I'm hypo but would never take anything without consulting my eno. Just wondered if anyone had taken it for hypo symptoms.

I'll read up tyrosine. Thanks for the link!


----------



## Andros (Aug 26, 2009)

arizonamom said:


> I'm hypo but would never take anything without consulting my eno. Just wondered if anyone had taken it for hypo symptoms.
> 
> I'll read up tyrosine. Thanks for the link!
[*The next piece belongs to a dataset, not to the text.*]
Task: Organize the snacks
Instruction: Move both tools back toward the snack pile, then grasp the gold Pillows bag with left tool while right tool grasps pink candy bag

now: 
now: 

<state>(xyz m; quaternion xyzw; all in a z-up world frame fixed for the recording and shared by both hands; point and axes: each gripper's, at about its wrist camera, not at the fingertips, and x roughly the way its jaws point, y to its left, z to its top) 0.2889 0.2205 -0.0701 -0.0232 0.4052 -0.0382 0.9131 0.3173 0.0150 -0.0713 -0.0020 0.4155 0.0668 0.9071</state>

Well; it would skew your current thyroxine regimen. Are you taking thyroxine now?


----------



## GD Women (Mar 5, 2007)

I use to eat some of the foods containing tyrosine. I still eat a lot of almonds. Tyrosine is found in many high protein food products such as soy products, chicken, turkey, fish, peanuts, almonds, avocados, milk, cheese, yogurt, cottage cheese, lima beans, wheat, oats, pumpkin seeds, and sesame seeds. High protein foods as meat chicken, turkey, fish, cottage cheese and cheeses are every good for dieting if true and faithful to the diet. I am a veggie now so it makes it hard to get tyrosine.
I never tried tyrosine in pill form because I never could find it on the shelf. Don't have a health store where I live.
It is recommended that persons taking prescribed thyroid hormone medications not to take L-tyrosine without any medical supervision. 
L-Tyrosine is also taken with precaution if one is suffering from high blood pressure.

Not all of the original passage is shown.